AI productivity: Research reveals high costs, complex challenges

Theconversation

The promise of artificial intelligence to revolutionize workplace productivity has been a dominant narrative, actively promoted by leading technology firms, consulting giants, and even governments eager to stimulate economic growth. Indeed, the Australian federal government is poised to host a roundtable on economic reform, with AI featuring prominently on the agenda. Yet, a deeper look at AI’s real-world impact suggests that the path to productivity gains is far from clear-cut, often proving complex, costly, and fraught with unforeseen challenges.

Ongoing research, drawing insights from senior bureaucrats within the Victorian Public Service who are directly involved in procuring, utilizing, and administering AI services, reveals a consistent set of concerns. Their experiences indicate that integrating AI tools into existing workflows demands significant organizational groundwork, which is both difficult and expensive. Furthermore, measuring the actual benefits remains elusive, while AI adoption often introduces new risks and problems for the workforce.

Implementing AI tools is frequently a slow and resource-intensive endeavor. Organizations face considerable hurdles in allocating the necessary time and budget to research suitable products and retrain staff. This financial barrier disproportionately affects smaller entities; while well-funded organizations might afford to conduct pilot projects and test various AI applications, those with limited resources often struggle with the substantial costs associated with deploying and maintaining AI systems. As one participant aptly described it, attempting to implement sophisticated AI with a constrained budget can feel “like driving a Ferrari on a smaller budget,” often leading to solutions that are prohibitively expensive to run and difficult to support, despite being ill-suited for smaller operations.

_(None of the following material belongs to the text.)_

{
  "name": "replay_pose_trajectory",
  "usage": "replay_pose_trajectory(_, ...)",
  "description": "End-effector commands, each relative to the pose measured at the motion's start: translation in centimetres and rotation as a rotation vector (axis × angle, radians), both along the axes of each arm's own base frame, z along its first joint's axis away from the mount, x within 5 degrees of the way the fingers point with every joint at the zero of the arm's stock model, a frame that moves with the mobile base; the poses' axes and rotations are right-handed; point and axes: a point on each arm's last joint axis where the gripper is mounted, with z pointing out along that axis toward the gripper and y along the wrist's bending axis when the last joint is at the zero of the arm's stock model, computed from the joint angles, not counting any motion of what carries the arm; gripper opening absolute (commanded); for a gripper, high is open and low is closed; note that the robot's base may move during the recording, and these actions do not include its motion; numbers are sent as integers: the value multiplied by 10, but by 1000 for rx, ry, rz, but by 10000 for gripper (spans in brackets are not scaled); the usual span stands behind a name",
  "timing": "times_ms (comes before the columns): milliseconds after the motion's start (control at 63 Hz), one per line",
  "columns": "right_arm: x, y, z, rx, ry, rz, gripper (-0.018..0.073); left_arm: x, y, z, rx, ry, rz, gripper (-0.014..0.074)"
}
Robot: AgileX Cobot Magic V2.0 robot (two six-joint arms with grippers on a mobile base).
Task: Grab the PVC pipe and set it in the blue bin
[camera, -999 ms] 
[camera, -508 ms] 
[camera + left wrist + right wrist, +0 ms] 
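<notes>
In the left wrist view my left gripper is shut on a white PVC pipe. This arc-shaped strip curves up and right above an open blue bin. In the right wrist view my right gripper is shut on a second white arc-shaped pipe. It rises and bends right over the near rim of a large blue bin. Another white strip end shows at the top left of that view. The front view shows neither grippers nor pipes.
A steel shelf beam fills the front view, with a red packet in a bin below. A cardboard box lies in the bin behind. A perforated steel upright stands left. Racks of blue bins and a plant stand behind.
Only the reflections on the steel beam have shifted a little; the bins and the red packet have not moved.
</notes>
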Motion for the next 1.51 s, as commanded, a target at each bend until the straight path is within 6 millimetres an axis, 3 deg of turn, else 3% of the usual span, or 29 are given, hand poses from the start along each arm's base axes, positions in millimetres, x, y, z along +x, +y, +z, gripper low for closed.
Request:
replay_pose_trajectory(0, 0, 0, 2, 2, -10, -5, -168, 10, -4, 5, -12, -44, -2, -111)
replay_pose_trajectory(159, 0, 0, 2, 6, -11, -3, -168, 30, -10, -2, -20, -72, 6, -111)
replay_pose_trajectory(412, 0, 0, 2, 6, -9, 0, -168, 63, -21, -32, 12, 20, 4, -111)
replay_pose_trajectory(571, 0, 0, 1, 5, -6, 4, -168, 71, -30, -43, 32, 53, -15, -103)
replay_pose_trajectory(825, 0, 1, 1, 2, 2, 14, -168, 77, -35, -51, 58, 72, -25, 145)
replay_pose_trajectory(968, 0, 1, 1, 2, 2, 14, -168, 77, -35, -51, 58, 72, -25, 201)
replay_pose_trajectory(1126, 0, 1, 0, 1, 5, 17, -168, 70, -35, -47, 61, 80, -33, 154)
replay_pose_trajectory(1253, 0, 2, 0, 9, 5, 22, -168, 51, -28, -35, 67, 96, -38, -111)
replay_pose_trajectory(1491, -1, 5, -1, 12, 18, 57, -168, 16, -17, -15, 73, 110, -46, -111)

Beyond the initial investment, making AI truly useful requires extensive foundational work, particularly concerning data. While off-the-shelf AI applications like Copilot or ChatGPT can streamline relatively straightforward tasks—such as extracting information from large datasets or transcribing and summarizing meetings—more complex applications, like advanced call center chatbots or internal knowledge retrieval systems, depend on training AI models with an organization’s internal data. The quality of results hinges entirely on high-quality, well-structured data, and organizations bear the liability for any errors. However, many organizations have not yet made the necessary investments in data quality to ensure commercial AI products perform as advertised. Without this crucial groundwork, AI tools will simply not deliver on their promise, underscoring the sentiment that “data is the hard work.”

The adoption of AI also introduces significant privacy and cybersecurity risks. AI systems create intricate data flows between an organization and the servers of multinational tech companies. While large AI providers typically assure compliance with data residency laws and pledge not to use client data for model training, users often express skepticism regarding the reliability of these promises. There’s also considerable apprehension about how vendors might introduce new AI functionalities without transparent notification, potentially creating new data flows that bypass essential risk assessments and compliance checks. For organizations handling sensitive information or data that, if leaked, could pose safety risks, diligent monitoring of vendors and products is paramount to ensure adherence to existing regulations. Furthermore, employees using publicly available AI tools like ChatGPT risk compromising confidentiality, as these platforms offer no such guarantees.

In practice, AI has shown some success in boosting productivity for “low-skill” tasks, such as note-taking during meetings or basic customer service, particularly for junior staff or those still developing language proficiency. However, maintaining quality and accountability invariably necessitates human oversight of AI outputs. This creates a paradox: the very workers who stand to benefit most from AI tools—those with less skill and experience—are often the least equipped to effectively oversee and double-check AI-generated content. In high-stakes environments, the degree of human oversight required can entirely negate any potential productivity gains. Moreover, when jobs primarily devolve into overseeing an AI system, workers may experience alienation and reduced job satisfaction.

Disturbingly, the research also uncovered instances where AI is used for questionable purposes, with workers potentially leveraging it to take shortcuts without fully grasping organizational compliance nuances. Beyond data security and privacy concerns, using AI for information review and extraction can introduce ethical risks, including the amplification of existing human biases. This dynamic can even lead organizations to deploy more AI for enhanced workplace surveillance and control, a practice that a recent Victorian government inquiry recognized as potentially harmful to workers.

Ultimately, measuring AI’s true impact on productivity remains a complex challenge. Organizations frequently rely on anecdotal feedback from a handful of skilled AI users or on bold claims from vendors, rather than robust, objective metrics. One interviewee noted their surprise at the high productivity gains reported by Microsoft for its Copilot tool, suggesting a potential bias in vendor-supplied data. While organizations may be driven by a desire for staff reductions or increased throughput, these metrics often fail to account for changes in the quality of services or products delivered to customers. Crucially, they also overlook the profound shifts in the workplace experience for remaining employees, as well as the substantial costs that primarily flow to multinational consulting and technology firms.